2005-09-01 19:04:02 | 夢の中のお話 『彷徨える魂』
 朝から降り続いている雨のせいか、まだ5時をまわったばかりだというのに夜のように暗く、居間に集まっていた透たちもだれ気味で、参考書を片手に半分居眠り状態だった。

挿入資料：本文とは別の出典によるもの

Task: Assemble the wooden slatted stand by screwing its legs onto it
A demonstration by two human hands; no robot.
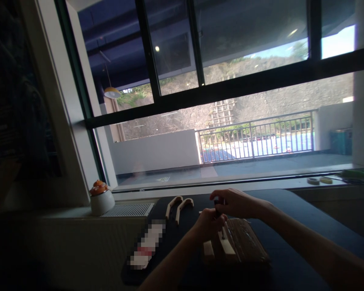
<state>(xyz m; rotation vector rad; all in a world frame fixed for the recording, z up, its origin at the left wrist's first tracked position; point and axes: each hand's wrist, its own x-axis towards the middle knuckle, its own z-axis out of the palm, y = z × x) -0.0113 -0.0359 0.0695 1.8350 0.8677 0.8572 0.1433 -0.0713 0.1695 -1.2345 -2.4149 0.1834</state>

 寝ぼけ顔で耳を澄ませると玄関の方で、はるが驚いたように何時になく大声を上げるのが聞こえた。
 透が何事かと起き上がると居間の入り口に懐かしい顔があった。

 「宇佐さん! 」

 透は自分のでかさも忘れて、にこにこと笑い顔で立っている体のごつい男に飛びついた。男は嬉しそうに透の背中をぽんぽんと叩いた。

 「透! でかくなったなあ! 元気か? 」

目を覚ました雅人と隆平が誰…?というようにそちらを見た。

 「おい。透。兄弟増えてねえか…? 冬が逝っちまった話は聞いてたが…。 」

男は不思議そうにふたりを見た。

 「冬樹の腹違いの兄貴で雅人。 親戚の隆平。 修さんが引き取ったんだ。 
この人は、修さんの友達でイタリア料理のシェフ。 宇佐さんて言うんだ。」

透が紹介すると雅人と隆平はぺこっと頭を下げた。

 「ねえ。 何時イタリアから帰ってきたの? こっちで店開くの? 」

 「帰ってきたのはちょっと前になるな。しばらく他でシェフをやってたから…。
こっちで自分の店を出すつもりで物件探しをしてるんだ。 」

宇佐はまたにこにこと笑った。
 
 「ねえ。 何か作って。 久しぶりに宇佐さんのパスタ食べたいよ。」
 
透がねだると宇佐は嬉しそうに頷いた。リュックを下ろして中を見せながら言った。

 「そのつもりでな。いろいろ仕込んできたんだ。おい。おまえたちも手伝え。 今夜はパスタパーティしようぜ。 」

 宇佐は雅人や隆平にも声をかけた。そういうことなら…というわけで参考書は床の上でしばらくお休み頂くことになった。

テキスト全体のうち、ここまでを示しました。